#### Instructions for the task
Apart from the images, output the data below exactly.

= = = =

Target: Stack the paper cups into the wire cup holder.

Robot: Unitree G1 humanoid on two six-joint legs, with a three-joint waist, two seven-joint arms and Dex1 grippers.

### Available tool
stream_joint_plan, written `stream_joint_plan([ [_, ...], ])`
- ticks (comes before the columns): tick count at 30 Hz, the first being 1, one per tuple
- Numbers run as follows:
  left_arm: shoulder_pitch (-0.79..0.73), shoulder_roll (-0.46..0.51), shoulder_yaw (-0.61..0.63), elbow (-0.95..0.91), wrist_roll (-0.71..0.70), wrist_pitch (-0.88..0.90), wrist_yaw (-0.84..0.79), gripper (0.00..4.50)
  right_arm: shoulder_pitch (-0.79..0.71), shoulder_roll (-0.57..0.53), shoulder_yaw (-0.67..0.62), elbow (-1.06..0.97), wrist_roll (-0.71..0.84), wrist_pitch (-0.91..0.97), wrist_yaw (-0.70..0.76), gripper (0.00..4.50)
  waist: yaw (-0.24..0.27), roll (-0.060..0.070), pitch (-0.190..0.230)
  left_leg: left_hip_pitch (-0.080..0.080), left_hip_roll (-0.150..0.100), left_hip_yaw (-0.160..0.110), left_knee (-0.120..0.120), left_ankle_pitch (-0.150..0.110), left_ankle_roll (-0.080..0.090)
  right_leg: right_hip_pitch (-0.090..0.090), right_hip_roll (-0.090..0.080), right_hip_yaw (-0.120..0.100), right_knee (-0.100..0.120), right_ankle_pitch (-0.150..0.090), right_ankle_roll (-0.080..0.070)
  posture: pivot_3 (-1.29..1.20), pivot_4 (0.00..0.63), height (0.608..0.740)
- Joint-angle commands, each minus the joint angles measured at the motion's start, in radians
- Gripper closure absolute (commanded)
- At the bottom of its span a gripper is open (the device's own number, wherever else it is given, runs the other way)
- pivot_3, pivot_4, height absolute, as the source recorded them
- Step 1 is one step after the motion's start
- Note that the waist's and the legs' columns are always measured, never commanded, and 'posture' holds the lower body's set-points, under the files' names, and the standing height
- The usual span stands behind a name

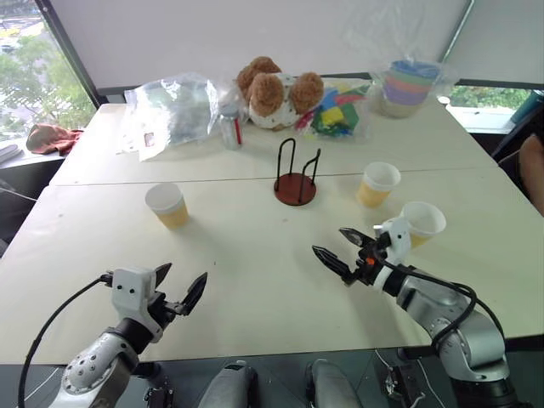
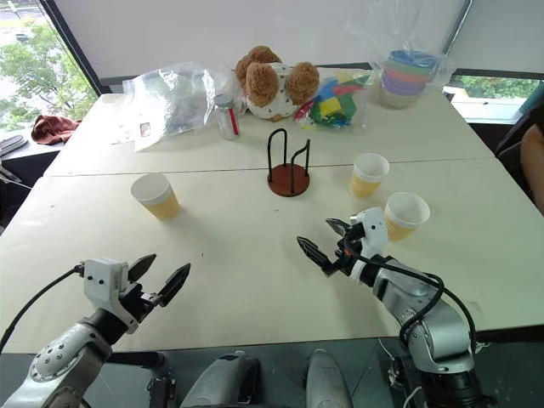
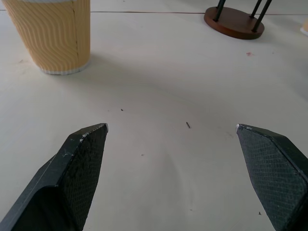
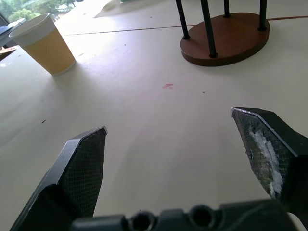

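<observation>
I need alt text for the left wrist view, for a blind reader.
The open left gripper hovers over a bare cream table. Beyond it stand a yellow paper cup and the wire cup holder.

Centre of frame: wire cup holder (image 1: 295, 185) standing on table (image 1: 255, 255). Left of it, one paper cup (image 1: 167, 205); right, second cup (image 1: 377, 184), third (image 1: 422, 223) lower right (all upright, apart). Upper edge: teddy bear (image 1: 274, 90), bowls (image 1: 408, 85) upper right.

Test room or office: pale tabletop (image 1: 255, 289) by windows (image 1: 34, 76), plush bear (image 1: 276, 92), bagged props (image 1: 170, 106).
</observation>
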Motion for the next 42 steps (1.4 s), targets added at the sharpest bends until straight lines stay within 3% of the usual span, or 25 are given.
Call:
stream_joint_plan([
  [1,-0.002,-0.003,0.024,-0.028,-0.014,-0.012,0.010,0.11,-0.012,0.004,-0.002,-0.030,0.001,-0.029,0.000,0.00,0.000,0.000,0.000,0.000,0.000,0.000,0.000,0.000,0.000,0.000,0.000,0.000,0.000,0.000,0.000,0.00,0.150,0.740],
  [20,-0.057,0.012,0.028,-0.025,-0.014,-0.001,0.015,0.11,-0.069,0.022,0.009,0.020,-0.036,-0.067,-0.028,0.00,-0.001,0.000,0.000,0.000,0.000,0.000,0.000,0.000,0.000,0.000,0.000,0.000,0.000,0.000,0.000,0.00,0.150,0.740],
  [25,-0.176,0.124,0.082,-0.024,-0.138,0.095,-0.054,0.11,-0.200,0.081,0.073,0.030,-0.071,-0.012,-0.103,0.00,-0.003,0.000,0.000,0.000,0.000,0.000,0.000,0.000,0.000,-0.001,0.001,0.000,0.001,0.000,0.000,0.00,0.150,0.740],
  [33,-0.244,0.279,0.178,0.005,-0.245,0.178,-0.134,0.11,-0.417,0.193,0.171,0.232,-0.199,-0.021,-0.207,0.00,-0.013,0.000,0.000,0.000,0.000,0.000,-0.002,0.002,-0.003,-0.003,0.002,0.000,0.001,0.001,0.000,0.00,0.150,0.740],
  [42,-0.251,0.272,0.207,0.023,-0.232,0.165,-0.111,0.11,-0.612,0.286,0.178,0.588,-0.315,-0.187,-0.252,0.00,-0.029,0.001,0.000,0.000,0.000,0.000,-0.004,0.003,-0.005,-0.004,0.002,0.000,0.001,0.001,0.000,0.00,0.150,0.740],
])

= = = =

#### Result for this exercise
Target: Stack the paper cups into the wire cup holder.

Robot: Unitree G1 humanoid on two six-joint legs, with a three-joint waist, two seven-joint arms and Dex1 grippers.

### Available tool
stream_joint_plan, written `stream_joint_plan([ [_, ...], ])`
- ticks (comes before the columns): tick count at 30 Hz, the first being 1, one per tuple
- Numbers run as follows:
  left_arm: shoulder_pitch (-0.79..0.73), shoulder_roll (-0.46..0.51), shoulder_yaw (-0.61..0.63), elbow (-0.95..0.91), wrist_roll (-0.71..0.70), wrist_pitch (-0.88..0.90), wrist_yaw (-0.84..0.79), gripper (0.00..4.50)
  right_arm: shoulder_pitch (-0.79..0.71), shoulder_roll (-0.57..0.53), shoulder_yaw (-0.67..0.62), elbow (-1.06..0.97), wrist_roll (-0.71..0.84), wrist_pitch (-0.91..0.97), wrist_yaw (-0.70..0.76), gripper (0.00..4.50)
  waist: yaw (-0.24..0.27), roll (-0.060..0.070), pitch (-0.190..0.230)
  left_leg: left_hip_pitch (-0.080..0.080), left_hip_roll (-0.150..0.100), left_hip_yaw (-0.160..0.110), left_knee (-0.120..0.120), left_ankle_pitch (-0.150..0.110), left_ankle_roll (-0.080..0.090)
  right_leg: right_hip_pitch (-0.090..0.090), right_hip_roll (-0.090..0.080), right_hip_yaw (-0.120..0.100), right_knee (-0.100..0.120), right_ankle_pitch (-0.150..0.090), right_ankle_roll (-0.080..0.070)
  posture: pivot_3 (-1.29..1.20), pivot_4 (0.00..0.63), height (0.608..0.740)
- Joint-angle commands, each minus the joint angles measured at the motion's start, in radians
- Gripper closure absolute (commanded)
- At the bottom of its span a gripper is open (the device's own number, wherever else it is given, runs the other way)
- pivot_3, pivot_4, height absolute, as the source recorded them
- Step 1 is one step after the motion's start
- Note that the waist's and the legs' columns are always measured, never commanded, and 'posture' holds the lower body's set-points, under the files' names, and the standing height
- The usual span stands behind a name


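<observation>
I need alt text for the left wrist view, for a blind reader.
The open left gripper hovers over a bare cream table. Beyond it stand a yellow paper cup and the wire cup holder.

Centre of frame: wire cup holder (image 1: 295, 185) standing on table (image 1: 255, 255). Left of it, one paper cup (image 1: 167, 205); right, second cup (image 1: 377, 184), third (image 1: 422, 223) lower right (all upright, apart). Upper edge: teddy bear (image 1: 274, 90), bowls (image 1: 408, 85) upper right.

Test room or office: pale tabletop (image 1: 255, 289) by windows (image 1: 34, 76), plush bear (image 1: 276, 92), bagged props (image 1: 170, 106).
</observation>
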Motion for the next 42 steps (1.4 s), targets added at the sharpest bends until straight lines stay within 3% of the usual span, or 25 are given.
Call:
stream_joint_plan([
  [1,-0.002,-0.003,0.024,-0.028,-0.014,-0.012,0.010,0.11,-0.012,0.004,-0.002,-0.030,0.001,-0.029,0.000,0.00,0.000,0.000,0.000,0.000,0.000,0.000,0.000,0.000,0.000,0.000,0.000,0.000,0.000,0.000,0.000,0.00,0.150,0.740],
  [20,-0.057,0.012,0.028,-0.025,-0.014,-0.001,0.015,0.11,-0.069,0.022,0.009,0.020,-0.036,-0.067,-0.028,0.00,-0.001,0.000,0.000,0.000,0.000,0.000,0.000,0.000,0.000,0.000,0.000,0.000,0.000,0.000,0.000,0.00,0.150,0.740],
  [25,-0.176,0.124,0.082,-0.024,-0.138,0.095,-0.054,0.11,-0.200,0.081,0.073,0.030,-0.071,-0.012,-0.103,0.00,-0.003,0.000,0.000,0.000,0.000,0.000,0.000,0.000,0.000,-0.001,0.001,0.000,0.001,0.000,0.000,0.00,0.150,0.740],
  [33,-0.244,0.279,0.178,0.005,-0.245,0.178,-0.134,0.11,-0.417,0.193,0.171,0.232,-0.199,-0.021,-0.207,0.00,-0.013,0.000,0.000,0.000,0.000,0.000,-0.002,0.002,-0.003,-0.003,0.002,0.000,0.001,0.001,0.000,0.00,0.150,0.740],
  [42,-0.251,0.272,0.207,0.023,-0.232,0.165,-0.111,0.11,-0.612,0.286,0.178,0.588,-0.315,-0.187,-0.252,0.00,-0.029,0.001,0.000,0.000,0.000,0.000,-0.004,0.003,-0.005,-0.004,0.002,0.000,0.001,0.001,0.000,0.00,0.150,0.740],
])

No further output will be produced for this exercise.